Yes, that’s right: a defunct Windows service that closed in 2013 has brought down Grand Theft Auto IV. In 2020.
Over the weekend, Grand Theft Auto IV became unavailable to purchase from Steam. The reason behind this sudden deficiency were unclear.
People speculated that it was perhaps music licenses expiring. (Remember when that hobbled Alan Wake?) The idea that Rockstar was pulling it to sell through its new storefront seemed plausible. But nobody really knew why Cousin Roman could no longer invite you bowling.
Today, Rockstar has confirmed – in a statement to The Verge – that it is in fact Games for Windows Live that has brought down Grand Theft Auto IV.
“Grand Theft Auto IV was originally created for the Games For Windows Live platform. With Microsoft no longer supporting Games For Windows Live, it is no longer possible to generate the additional keys needed to continue selling the current version of the game. We are looking at other options for distributing GTAIV for PC and will share more information as soon as we can.”

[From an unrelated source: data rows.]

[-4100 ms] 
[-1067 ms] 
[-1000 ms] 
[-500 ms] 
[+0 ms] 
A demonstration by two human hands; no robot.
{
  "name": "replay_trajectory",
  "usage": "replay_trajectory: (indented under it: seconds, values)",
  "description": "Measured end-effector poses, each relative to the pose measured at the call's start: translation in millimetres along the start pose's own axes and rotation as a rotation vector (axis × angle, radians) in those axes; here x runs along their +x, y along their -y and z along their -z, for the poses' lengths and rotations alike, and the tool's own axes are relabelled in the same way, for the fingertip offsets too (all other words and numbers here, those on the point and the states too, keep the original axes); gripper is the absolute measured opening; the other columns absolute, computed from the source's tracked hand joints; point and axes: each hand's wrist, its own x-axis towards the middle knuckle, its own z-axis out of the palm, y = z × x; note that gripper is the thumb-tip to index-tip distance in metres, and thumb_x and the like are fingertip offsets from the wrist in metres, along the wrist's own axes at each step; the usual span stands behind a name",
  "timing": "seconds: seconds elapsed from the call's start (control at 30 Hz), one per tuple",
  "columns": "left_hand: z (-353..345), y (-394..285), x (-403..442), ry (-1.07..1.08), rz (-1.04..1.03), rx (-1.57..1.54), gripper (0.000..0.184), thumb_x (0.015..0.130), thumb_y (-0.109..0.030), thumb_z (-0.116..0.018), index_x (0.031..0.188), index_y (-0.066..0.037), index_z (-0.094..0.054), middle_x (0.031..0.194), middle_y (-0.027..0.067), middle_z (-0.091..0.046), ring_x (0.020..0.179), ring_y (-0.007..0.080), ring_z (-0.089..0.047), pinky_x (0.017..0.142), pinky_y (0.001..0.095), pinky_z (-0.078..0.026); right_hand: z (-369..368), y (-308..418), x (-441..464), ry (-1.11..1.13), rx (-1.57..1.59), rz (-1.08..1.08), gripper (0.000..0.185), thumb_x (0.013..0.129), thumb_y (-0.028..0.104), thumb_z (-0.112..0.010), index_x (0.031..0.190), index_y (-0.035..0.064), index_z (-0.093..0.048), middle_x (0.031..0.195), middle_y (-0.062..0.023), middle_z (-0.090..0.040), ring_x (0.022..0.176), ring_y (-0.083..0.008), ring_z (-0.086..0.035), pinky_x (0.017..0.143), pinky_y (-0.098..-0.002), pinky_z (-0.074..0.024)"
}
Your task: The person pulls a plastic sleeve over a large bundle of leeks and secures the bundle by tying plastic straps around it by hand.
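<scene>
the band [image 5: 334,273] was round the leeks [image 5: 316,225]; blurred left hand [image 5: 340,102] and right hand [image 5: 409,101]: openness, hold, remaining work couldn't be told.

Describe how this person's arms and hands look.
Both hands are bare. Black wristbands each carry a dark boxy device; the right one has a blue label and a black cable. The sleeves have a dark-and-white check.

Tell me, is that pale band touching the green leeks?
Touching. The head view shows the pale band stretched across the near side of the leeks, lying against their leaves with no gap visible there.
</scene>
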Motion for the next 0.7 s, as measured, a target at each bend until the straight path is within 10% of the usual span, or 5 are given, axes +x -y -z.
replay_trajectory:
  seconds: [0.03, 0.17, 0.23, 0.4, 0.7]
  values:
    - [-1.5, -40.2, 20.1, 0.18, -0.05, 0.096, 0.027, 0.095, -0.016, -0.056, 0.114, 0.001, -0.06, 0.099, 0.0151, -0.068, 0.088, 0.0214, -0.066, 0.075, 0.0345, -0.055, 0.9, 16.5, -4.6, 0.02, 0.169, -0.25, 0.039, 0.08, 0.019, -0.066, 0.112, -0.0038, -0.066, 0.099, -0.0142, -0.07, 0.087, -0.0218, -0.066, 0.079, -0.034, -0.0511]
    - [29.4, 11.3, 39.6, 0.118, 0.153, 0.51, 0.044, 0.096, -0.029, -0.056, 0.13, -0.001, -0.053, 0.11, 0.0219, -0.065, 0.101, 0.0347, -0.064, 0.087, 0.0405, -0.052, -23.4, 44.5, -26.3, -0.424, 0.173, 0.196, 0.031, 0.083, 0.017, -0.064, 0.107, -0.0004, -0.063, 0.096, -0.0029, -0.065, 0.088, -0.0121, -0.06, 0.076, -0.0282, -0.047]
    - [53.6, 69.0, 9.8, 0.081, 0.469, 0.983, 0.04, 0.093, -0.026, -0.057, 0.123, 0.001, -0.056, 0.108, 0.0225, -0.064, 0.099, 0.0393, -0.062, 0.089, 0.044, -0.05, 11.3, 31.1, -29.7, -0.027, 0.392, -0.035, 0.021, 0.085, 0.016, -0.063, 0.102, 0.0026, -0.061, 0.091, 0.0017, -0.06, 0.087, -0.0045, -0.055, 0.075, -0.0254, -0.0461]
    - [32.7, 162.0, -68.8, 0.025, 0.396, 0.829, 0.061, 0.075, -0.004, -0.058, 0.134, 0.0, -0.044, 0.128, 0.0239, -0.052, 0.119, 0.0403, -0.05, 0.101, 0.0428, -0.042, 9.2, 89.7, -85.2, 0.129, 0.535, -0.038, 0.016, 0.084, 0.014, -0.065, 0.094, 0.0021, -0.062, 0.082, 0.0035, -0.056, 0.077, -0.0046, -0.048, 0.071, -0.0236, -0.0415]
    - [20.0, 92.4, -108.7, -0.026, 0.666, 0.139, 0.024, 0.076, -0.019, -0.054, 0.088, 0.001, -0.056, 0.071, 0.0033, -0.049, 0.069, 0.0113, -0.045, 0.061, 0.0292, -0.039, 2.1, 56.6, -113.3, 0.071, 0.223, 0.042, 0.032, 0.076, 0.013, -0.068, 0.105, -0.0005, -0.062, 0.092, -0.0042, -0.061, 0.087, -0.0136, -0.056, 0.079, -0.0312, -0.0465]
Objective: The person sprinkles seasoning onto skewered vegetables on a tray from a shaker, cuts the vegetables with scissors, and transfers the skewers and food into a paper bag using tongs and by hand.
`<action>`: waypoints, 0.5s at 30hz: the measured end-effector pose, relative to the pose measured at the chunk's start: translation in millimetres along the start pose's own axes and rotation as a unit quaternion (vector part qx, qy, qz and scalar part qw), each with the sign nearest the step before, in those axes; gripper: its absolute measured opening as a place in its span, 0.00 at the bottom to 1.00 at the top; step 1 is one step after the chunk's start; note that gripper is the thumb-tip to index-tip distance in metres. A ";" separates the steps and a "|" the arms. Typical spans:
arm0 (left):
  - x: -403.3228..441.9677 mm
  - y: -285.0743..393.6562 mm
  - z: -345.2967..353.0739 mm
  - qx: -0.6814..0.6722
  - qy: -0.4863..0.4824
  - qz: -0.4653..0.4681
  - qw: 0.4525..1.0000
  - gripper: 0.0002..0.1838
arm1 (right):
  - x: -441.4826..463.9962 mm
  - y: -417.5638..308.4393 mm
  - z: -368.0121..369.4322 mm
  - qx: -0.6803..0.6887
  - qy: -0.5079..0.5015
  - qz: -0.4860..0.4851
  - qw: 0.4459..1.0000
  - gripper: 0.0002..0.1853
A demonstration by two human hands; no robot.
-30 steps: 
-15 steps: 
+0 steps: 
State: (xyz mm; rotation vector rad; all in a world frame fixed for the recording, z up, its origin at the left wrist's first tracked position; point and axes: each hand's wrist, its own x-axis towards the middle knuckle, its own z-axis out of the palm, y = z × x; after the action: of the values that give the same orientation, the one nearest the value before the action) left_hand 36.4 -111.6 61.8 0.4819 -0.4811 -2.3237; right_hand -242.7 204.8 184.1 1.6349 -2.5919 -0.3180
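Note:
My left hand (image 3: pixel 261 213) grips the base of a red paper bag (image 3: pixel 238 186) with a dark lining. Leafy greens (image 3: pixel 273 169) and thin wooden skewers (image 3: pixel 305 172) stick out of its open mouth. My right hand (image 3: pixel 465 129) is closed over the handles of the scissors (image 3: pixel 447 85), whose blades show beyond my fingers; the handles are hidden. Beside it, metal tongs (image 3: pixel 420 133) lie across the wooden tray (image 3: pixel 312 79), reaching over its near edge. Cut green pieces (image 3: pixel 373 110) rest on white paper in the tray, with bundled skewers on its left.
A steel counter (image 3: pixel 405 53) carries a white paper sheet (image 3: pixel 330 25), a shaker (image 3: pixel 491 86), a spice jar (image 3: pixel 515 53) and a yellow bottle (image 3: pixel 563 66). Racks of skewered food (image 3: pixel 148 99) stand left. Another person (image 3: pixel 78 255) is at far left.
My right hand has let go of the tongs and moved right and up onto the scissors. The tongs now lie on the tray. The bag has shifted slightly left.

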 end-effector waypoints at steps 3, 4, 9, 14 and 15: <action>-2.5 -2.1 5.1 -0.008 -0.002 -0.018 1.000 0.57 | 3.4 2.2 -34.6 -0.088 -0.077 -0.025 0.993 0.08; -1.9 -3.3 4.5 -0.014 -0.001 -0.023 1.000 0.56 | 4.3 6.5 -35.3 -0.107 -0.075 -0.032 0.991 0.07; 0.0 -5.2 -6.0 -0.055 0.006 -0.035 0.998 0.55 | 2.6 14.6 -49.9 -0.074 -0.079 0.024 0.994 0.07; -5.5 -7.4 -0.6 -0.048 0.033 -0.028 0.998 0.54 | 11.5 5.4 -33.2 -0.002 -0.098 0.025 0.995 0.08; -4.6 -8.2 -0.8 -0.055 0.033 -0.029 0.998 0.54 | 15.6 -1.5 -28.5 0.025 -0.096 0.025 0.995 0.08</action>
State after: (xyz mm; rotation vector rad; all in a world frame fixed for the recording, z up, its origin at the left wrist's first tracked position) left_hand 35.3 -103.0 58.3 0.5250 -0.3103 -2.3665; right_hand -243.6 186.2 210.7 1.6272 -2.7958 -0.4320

– Rockstar Games spokesperson, via The Verge
So Rockstar can’t generate additional keys for its own game, Grand Theft Auto IV, because it didn’t patch out Games for Windows Live – a defunct Microsoft service – when it should have done. Seven whole years ago.
There’s a pleasing timing to that announcement, coming just a day before Windows 7 (and Windows Server 2008 and 2008 R2) go out of support.